Since HR embraces the promise of data – driven decision – making, a Chief HR Data Scientist can provide leadership, guidance and governance for HR data science initiatives to scale up. This is what a Chief HR Data Scientist role looks like.
Data has quickly become the backbone of many industries, including human resources, and business functions. Data is the new oil that drives business growth and profitability in the digital – everything era. For most organizations, the shift to data – driven HR decision – making based on algorithms and machine learning is uncharted territory.
As CXOs recognize the need for HR teams to embrace data analytics, they are increasingly searching for HR leaders who can provide leadership, guidance, and technical know – how to ensure that their HR analytics investments pay off. With HR accountable for delivering business results, it is no surprise that mature companies have already started hiring Chief HR Data Scientists to contribute to the successful enabling of HR analytics.
A Chief HR Data Scientist’s job description is unique both within HR and across the data science field. An ideal candidate will require strong analytical skills, knowledge of the principles of data science and the ability to explain complex technical concepts to non-technically backgrounded HR professionals. A Chief HR Data Scientist will also advise other CXOs on business issues in addition to these skills and give them clear, actionable recommendations to address these challenges.
While Chief HR Data Scientists do not need a cut-and-dried educational background, having a firm understanding of applicable labor laws and regulations will certainly be an added bonus.
Key challenges for HR data scientists
The lack of sufficient data sets required for machine learning and AI algorithms will be one of the most important data issues for Chief HR Data Scientists. In contrast to data from other business functions such as sales and marketing, even HR data available across enterprise-grade organisations. It may not be successful to consider how these technologies rely on historical training data, modern machine learning and AI approaches to HR data. However, for these types of situations, traditional statistical and analytical approaches may be better suited.

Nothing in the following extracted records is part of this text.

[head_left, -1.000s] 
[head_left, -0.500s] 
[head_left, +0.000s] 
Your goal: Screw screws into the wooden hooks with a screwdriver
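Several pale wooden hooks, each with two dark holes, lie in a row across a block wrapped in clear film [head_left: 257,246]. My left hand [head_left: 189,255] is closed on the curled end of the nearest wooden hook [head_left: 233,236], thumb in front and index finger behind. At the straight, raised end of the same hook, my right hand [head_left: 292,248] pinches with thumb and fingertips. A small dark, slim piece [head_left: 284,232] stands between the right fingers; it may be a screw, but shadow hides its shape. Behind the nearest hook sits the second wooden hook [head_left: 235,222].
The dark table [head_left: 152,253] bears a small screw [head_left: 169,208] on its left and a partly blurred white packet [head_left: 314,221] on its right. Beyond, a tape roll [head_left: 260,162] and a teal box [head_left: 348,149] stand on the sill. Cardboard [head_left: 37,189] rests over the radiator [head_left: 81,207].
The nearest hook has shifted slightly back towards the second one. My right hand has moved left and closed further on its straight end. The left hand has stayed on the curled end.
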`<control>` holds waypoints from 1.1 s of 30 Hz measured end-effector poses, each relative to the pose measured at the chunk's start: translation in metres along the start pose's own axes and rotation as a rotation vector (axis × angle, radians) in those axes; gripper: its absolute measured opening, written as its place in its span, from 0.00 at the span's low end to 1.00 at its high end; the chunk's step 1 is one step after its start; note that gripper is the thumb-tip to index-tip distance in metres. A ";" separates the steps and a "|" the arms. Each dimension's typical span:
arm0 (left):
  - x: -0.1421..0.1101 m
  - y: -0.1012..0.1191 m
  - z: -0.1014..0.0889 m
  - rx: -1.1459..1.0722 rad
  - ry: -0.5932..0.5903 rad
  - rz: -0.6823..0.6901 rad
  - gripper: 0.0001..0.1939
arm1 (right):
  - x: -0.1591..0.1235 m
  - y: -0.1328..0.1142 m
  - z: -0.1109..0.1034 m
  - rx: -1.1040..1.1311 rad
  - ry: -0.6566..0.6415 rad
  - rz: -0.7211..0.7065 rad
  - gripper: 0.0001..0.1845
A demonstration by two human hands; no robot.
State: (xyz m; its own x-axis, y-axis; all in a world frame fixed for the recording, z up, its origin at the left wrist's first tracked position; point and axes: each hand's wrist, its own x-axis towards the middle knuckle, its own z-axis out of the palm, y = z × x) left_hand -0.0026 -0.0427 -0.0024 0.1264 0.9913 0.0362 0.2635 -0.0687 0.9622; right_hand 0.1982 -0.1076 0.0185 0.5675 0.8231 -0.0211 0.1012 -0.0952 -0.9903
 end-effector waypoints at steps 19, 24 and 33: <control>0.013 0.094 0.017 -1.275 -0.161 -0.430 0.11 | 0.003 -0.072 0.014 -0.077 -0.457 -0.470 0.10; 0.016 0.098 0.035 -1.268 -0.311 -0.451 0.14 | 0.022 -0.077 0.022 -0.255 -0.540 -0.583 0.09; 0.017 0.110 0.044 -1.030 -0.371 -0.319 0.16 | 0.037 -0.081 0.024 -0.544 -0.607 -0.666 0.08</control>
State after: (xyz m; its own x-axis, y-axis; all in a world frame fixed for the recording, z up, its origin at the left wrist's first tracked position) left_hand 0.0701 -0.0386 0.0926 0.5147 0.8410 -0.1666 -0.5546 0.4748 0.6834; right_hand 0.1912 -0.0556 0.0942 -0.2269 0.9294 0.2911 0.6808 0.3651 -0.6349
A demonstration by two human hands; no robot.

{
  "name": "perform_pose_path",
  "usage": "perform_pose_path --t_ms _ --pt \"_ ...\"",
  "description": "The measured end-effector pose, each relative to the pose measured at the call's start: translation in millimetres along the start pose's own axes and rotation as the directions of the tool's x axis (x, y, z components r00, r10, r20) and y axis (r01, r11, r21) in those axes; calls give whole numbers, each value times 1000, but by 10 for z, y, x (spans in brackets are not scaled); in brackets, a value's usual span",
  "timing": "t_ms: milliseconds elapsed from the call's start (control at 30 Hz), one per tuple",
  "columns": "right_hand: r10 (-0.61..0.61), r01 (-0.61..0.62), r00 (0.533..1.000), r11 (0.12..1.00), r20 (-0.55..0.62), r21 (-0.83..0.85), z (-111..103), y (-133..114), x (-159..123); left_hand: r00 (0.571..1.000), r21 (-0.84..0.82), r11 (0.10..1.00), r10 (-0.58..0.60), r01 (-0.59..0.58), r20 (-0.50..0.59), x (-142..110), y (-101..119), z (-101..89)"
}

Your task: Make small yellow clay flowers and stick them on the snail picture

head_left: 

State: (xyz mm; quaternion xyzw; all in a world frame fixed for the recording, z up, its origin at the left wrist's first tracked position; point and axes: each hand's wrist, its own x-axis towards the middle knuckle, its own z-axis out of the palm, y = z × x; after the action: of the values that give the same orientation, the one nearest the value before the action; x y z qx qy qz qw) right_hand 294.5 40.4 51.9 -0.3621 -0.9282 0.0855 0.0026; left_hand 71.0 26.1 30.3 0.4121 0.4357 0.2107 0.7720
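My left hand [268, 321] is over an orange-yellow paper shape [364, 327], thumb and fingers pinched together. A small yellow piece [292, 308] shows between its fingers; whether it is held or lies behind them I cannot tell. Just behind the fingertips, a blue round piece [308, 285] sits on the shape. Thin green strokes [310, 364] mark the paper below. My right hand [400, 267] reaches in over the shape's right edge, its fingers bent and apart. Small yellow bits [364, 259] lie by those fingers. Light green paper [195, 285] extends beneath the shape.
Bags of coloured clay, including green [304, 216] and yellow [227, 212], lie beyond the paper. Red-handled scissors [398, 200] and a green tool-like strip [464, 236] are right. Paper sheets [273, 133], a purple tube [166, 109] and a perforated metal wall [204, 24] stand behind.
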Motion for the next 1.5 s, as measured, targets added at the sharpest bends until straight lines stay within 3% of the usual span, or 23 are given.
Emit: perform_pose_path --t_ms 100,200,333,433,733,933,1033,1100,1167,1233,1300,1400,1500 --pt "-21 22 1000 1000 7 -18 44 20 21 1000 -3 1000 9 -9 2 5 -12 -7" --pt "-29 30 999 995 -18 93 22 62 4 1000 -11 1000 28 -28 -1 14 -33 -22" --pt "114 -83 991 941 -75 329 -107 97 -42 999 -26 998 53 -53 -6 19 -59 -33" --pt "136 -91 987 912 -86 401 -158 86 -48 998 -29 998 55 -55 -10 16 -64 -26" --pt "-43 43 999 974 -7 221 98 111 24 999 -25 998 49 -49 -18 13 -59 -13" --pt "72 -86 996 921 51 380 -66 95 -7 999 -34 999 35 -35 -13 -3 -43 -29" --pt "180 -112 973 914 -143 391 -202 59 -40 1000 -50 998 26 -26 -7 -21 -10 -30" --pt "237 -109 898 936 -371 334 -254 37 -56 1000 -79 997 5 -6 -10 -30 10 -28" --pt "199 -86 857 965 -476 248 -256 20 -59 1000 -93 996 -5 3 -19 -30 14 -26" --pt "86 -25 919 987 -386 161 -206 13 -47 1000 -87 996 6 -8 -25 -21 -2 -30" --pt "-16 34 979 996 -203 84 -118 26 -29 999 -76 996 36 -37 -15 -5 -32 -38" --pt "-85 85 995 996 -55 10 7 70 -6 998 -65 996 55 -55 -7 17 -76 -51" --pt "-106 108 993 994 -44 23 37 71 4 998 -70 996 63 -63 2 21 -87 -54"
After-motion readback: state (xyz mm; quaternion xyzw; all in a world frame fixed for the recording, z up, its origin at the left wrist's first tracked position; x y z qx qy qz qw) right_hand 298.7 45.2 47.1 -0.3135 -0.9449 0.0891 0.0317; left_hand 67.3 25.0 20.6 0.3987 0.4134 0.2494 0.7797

Speaking of the importance of large data sets to build AI algorithms, Scout Exchange CEO Ken Lazarus says, “A high – level organization will need large data sets related to the goals of its AI initiative. The data is richer, the findings are richer. As part of this, to predict future success, they will need historical data.”
In addition, as organizations continue to invest in third – party AI solutions for specific HR tasks, Chief HR Data Scientists will have to work closely with CIOs / CTOs to identify and eliminate bias – causing factors. Regular auditing of AI model performance data, testing for adverse impact in model predictions, and retraining the model are just a few considerations that Chief HR Data Scientists must make.
Another key responsibility for a Chief HR Data Scientist will be to approach the development of statistical models taking into consideration ethical principles from the get – go. With tech giants like Google and Amazon starting to create mechanisms for ethical AI development, it is only a matter of time before regulators ask organizations to have a data accountability system in place, and it will be expected that Chief HR Data Scientists will help navigate the organization through data privacy and data management issues.